例年7月から10月にかけて日本に到来する台風シーズン。
近年では大型化により全国各地で観測史上最も強い風が吹き荒れ、屋根が吹き飛ばされるなどといった建物への被害が多発しています。
そこで今回は建物に求められる強い風への対策、「耐風圧対策」についてご紹介します。
そもそも風圧力とは?
計算方法、単位について
台風で強い風が吹くと建物が揺れたり窓ガラスが割れたりします。
このように風によって建物が受ける圧力のことを「風圧力」とよび、以下の計算式で算出されます。
風圧力 = 速度圧 (※1) × 風力係数 (※2)
※1 速度圧...風の速度と障害物の有無などによる影響を係数化した値
※2 風力係数...風が当たる建物の部位や形状などによる影響を係数化した値
風のスピードが速いほど風圧力は大きくなります。
また同じスピードでも建物の前に樹木などの障害物があると、建物に対する風圧力は小さくなります。
出典:一般財団法人消防防災科学センター(https://www.isad.or.jp/)
風圧力の単位はPa(パスカル)で表します。
強風に耐えられるような建物の設計をする場合、目標とする風圧力の数値を設定する必要があります。
耐えられる風圧力(Pa)の数値が大きいほど、性能が高いことになります。
屋外だけではない?
風圧がかかる箇所の天井とは
風圧力がかかることが想定される天井は以下のような箇所が挙げられます。
■ 軒天井、ピロティ
屋外に位置する箇所の天井には風圧がかかります。
■ 駅舎
電車が通過する際の風を繰り返し受けるため、対策が必要です。
過去には新幹線の駅の天井が突然落下する事態が発生し、これは風圧力により天井の部材が疲労破壊したことが原因といわれています。
■ ガス消火設備を設置する部屋
たとえばサーバールームや美術館の収蔵庫などは、火災時に水をかけて消火してしまうと、機器や貴重品に大きなダメージを与えてしまいます。

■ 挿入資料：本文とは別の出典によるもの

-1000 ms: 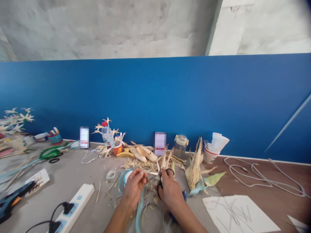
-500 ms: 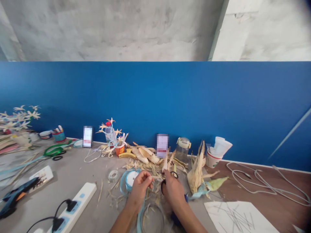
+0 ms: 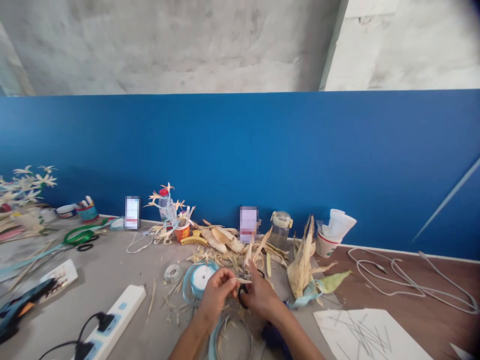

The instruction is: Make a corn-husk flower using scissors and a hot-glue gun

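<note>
My left hand (image 3: 213,302) is closed in a pinch on a thin pale strip of corn husk (image 3: 243,281), which points right. In my right hand (image 3: 262,299) are black-handled scissors (image 3: 242,296), fingers through the loops. Their blades are close to the strip, partly hidden by my fingers; whether they touch it I cannot tell. Just behind my left hand lies a spool of light blue ribbon (image 3: 197,286). Dried husks (image 3: 221,239) and trimmings are piled beyond both hands. A wire ring (image 3: 250,345) rests below, between my forearms.
A husk bundle (image 3: 299,272) and a lidded jar (image 3: 280,230) stand right of the pile. Paper with thin wires (image 3: 362,332) lies front right. At left are a power strip (image 3: 119,312), a glue gun (image 3: 26,302) and a tape roll (image 3: 172,273). A blue partition (image 3: 210,145) borders the back.
My right hand and the scissors have come closer to my left hand, around the husk strip. The blades showed apart a second ago. The whole view has shifted slightly.
</note>
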`<state>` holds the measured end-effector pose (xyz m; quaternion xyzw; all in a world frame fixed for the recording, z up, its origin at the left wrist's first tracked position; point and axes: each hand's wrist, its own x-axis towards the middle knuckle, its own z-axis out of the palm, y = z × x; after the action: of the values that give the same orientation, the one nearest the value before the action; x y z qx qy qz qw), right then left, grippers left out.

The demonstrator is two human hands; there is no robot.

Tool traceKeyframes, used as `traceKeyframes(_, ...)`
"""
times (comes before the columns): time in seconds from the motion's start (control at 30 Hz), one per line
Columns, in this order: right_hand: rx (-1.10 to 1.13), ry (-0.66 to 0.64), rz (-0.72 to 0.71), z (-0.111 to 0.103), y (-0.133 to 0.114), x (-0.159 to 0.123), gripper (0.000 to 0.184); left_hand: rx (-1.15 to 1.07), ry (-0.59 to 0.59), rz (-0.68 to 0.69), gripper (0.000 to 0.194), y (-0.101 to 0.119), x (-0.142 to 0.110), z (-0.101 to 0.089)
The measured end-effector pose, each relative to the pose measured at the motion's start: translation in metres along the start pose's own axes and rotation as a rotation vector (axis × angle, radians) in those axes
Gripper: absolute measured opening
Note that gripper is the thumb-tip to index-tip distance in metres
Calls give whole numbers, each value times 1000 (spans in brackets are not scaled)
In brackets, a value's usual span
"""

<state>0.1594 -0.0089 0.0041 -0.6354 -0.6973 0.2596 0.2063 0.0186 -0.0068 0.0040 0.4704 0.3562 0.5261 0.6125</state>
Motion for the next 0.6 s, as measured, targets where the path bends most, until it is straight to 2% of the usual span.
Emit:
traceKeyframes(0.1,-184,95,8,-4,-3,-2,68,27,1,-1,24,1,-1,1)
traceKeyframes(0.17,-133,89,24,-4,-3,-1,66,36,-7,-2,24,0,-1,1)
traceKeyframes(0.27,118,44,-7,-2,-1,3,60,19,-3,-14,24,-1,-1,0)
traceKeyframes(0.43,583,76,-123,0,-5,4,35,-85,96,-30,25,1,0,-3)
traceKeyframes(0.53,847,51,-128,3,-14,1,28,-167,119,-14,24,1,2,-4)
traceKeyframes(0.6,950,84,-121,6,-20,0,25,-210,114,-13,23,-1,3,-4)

またボイラー室などでは水をかけると感電、爆発といった二次災害につながる恐れがあります。
そのためこうした部屋では水ではなくガスを用いた消火設備が設置されますが、消火時に室内にガスが充満しても、その圧力に対応できる天井であることが求められます。
風圧がかかると天井はどうなる?
天井落下の危険性
風圧がかかると、天井の仕上げ面が上下に動きます。
吊り天井の場合、天井が下から押し上げられることにより吊りボルトが座屈して、強度が低下してしまいます。
また天井の骨組み(下地材)をつなぐパーツにも繰り返し荷重がかかり、手で曲げたり引っ掛けて固定している部分が外れてしまうことで、天井面の落下につながります。
風圧による天井面落下の恐れ
吊りボルトの座屈、パーツの脱落の例
※一般的な天井の作り方とパーツの名称はこちらの動画でご覧いただけます。
耐風圧性のある天井とは?
有効な2つの対策
天井の耐風圧性を高めるには「吊りボルトの補強」と「パーツの補強」が有効です。
■ 吊りボルトの補強
吊りボルトに角パイプなどの圧縮補強材を取り付けることで、座屈を防ぎます。
■ パーツの補強
補強用のクリップやハンガーを用いることで、天井面が上下しても脱落しにくい下地材を構成します。
風圧力と天井の耐風圧対策についてまとめ
建物にかかる風圧と、天井の耐風圧対策についてご紹介しました。
風圧は立地や周辺の環境などさまざまな条件によって影響を受けるため、計画している建物に応じた緻密な計算が必要になります。
今後も地球温暖化の影響により台風が強くなる可能性が指摘されていますので、建物の耐風圧対策について検討してみてはいかがでしょうか。